→ **What is expected**: Which of the lines in the listing that follows hold "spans"? Pull each one out.

→ **Data for processing**:
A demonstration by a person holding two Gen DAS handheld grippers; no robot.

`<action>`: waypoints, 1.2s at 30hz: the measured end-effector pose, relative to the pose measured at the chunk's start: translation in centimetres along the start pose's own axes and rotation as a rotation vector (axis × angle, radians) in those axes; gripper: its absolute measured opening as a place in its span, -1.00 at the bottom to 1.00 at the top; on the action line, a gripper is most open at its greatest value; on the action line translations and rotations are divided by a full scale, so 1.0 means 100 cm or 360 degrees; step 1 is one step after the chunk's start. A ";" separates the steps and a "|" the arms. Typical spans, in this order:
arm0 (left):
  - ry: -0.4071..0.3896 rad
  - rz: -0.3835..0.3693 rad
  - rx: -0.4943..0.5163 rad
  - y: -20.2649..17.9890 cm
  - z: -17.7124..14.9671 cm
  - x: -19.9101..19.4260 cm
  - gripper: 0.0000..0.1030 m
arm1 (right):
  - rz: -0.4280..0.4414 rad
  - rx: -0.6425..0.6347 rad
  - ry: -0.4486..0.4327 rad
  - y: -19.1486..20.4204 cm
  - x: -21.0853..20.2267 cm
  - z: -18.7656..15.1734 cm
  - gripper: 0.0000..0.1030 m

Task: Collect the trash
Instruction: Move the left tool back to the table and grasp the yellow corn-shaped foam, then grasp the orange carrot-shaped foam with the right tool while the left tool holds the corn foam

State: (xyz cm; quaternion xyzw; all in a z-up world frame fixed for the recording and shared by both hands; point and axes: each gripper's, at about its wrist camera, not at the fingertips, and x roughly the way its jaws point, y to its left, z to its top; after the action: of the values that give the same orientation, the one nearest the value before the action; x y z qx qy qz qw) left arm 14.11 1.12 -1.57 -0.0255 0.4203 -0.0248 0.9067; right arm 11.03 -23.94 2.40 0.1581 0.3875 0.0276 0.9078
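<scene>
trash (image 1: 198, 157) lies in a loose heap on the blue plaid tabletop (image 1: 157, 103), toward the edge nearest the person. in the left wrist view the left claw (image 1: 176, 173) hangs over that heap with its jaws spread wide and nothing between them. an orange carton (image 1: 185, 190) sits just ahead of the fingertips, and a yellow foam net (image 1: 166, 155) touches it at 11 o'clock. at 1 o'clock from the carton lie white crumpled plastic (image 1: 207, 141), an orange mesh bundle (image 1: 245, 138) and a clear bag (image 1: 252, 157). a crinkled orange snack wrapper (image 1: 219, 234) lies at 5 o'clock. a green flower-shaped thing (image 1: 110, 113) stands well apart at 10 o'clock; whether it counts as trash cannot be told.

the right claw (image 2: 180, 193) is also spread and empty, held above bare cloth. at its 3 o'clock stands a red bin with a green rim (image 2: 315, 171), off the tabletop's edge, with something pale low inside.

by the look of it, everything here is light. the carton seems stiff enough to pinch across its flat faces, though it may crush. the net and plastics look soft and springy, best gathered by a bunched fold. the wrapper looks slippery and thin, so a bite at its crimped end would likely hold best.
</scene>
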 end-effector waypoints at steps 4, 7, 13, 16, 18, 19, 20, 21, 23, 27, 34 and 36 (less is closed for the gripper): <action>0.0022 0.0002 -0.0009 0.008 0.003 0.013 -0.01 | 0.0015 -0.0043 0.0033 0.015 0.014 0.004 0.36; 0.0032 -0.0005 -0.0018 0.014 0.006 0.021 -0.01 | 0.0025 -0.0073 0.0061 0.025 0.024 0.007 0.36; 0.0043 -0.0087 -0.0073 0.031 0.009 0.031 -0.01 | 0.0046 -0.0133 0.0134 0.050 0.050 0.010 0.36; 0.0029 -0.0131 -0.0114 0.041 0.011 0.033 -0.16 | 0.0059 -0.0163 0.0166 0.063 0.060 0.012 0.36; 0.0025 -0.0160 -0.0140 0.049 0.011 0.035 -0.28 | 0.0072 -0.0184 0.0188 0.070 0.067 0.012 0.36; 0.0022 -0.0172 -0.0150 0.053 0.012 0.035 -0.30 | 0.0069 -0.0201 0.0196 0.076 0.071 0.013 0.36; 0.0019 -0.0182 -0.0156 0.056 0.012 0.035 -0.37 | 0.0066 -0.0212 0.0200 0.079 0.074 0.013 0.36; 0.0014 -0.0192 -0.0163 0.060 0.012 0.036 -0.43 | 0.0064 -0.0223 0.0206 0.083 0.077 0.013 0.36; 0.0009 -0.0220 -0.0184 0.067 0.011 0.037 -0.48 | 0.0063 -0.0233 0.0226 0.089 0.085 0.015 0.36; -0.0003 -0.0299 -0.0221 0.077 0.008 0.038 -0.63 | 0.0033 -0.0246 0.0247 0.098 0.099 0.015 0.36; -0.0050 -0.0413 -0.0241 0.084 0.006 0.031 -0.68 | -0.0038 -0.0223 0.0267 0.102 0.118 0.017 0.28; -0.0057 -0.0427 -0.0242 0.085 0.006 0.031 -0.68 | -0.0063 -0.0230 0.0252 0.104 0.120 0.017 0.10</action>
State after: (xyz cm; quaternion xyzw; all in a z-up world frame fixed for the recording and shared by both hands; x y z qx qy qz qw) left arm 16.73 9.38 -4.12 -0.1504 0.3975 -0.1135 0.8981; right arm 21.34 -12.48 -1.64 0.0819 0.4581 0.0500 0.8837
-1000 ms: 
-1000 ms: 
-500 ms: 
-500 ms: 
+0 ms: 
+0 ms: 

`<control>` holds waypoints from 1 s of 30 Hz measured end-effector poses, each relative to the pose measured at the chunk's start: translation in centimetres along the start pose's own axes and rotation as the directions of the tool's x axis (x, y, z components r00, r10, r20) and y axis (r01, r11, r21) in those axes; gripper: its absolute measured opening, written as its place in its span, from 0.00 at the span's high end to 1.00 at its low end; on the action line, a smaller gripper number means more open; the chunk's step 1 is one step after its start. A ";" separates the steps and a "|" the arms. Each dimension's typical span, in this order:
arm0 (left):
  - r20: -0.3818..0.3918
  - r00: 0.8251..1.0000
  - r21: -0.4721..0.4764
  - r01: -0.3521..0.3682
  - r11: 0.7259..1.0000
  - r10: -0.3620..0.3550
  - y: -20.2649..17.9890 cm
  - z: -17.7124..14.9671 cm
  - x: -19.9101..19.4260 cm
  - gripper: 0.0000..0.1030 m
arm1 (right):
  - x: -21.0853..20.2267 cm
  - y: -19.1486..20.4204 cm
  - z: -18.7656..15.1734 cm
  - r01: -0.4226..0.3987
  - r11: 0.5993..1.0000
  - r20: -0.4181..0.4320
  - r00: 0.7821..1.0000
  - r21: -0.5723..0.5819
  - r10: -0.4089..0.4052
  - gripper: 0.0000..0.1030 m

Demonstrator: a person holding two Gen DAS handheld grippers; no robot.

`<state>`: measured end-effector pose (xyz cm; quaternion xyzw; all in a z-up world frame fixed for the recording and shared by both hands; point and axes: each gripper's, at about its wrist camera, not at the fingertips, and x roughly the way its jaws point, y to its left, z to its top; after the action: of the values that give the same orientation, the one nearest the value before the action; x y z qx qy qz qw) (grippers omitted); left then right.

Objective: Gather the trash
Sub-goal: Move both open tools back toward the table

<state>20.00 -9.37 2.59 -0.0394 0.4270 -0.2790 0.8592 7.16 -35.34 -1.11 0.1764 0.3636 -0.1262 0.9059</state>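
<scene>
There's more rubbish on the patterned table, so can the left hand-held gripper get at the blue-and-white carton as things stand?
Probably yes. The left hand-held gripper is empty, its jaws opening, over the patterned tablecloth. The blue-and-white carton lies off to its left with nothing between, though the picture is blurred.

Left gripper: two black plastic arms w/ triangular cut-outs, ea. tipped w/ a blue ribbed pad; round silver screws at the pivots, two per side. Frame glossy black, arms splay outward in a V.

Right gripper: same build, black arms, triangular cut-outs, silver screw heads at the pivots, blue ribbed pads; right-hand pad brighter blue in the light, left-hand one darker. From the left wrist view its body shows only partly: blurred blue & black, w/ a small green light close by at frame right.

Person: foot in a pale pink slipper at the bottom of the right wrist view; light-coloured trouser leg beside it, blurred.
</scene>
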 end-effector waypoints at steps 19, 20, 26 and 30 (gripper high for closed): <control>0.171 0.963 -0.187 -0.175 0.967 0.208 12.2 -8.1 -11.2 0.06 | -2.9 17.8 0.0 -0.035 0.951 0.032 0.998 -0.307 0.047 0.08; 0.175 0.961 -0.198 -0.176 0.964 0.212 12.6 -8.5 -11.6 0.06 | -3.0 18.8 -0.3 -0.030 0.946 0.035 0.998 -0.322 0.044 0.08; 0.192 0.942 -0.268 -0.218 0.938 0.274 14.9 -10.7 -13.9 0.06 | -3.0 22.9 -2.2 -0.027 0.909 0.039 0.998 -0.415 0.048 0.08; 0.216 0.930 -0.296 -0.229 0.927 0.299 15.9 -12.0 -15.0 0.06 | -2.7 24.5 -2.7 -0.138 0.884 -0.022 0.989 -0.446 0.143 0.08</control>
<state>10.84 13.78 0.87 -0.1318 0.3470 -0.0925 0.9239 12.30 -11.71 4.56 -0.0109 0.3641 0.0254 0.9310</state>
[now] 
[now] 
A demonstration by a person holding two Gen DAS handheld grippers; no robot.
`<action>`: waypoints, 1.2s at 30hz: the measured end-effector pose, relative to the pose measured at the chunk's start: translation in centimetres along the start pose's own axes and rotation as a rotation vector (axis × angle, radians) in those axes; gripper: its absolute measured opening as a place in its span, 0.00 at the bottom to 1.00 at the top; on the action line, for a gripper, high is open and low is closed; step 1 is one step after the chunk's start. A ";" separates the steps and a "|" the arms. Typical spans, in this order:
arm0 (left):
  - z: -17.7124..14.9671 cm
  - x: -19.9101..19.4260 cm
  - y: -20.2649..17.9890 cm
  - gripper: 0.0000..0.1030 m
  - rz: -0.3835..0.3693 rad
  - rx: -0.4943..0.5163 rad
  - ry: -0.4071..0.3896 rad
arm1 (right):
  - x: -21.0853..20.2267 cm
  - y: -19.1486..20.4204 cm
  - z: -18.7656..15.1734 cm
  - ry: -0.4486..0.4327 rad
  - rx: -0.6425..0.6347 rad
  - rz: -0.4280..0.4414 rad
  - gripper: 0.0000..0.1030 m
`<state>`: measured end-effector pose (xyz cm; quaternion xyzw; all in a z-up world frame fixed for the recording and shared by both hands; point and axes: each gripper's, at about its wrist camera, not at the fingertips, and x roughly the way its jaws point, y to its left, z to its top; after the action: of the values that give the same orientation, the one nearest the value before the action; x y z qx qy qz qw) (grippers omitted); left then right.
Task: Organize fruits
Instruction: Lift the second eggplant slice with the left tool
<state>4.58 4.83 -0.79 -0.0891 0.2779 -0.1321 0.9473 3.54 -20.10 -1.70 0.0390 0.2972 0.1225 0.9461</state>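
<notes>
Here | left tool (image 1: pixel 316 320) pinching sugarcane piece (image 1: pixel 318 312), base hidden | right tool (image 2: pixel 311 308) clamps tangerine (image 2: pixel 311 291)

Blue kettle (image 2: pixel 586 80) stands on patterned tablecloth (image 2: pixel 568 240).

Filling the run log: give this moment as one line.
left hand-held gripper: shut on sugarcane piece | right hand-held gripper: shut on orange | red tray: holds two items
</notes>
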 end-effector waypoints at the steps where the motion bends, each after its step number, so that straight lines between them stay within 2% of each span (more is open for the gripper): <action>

→ **Solution for this exercise**:
`<action>`: waypoints, 1.2s at 30hz: the measured end-effector pose, relative to the pose measured at the chunk's start: translation in centimetres along the start pose's own axes and rotation as a rotation vector (axis × angle, radians) in those axes; gripper: its absolute measured opening as a place in its span, -1.00 at the bottom to 1.00 at the top; on the action line, a gripper is most open at its greatest value; on the action line translations and rotations are divided by a full scale, so 1.0 means 100 cm or 360 degrees; step 1 is one step after the chunk's start. A ";" separates the steps and a "|" the arms. Typical spans, in this order:
`<action>`: waypoints, 1.2s at 30hz: the measured end-effector pose, relative to the pose measured at the chunk's start: translation in centimetres along the start pose's own axes and rotation as a rotation vector (axis × angle, radians) in those axes; gripper: its absolute measured opening as a place in its span, 0.00 at the bottom to 1.00 at the top; on the action line, for a gripper, high is open and low is closed; step 1 is one step after the chunk's start. A ";" separates the steps and a "|" the arms. Typical spans, in this order:

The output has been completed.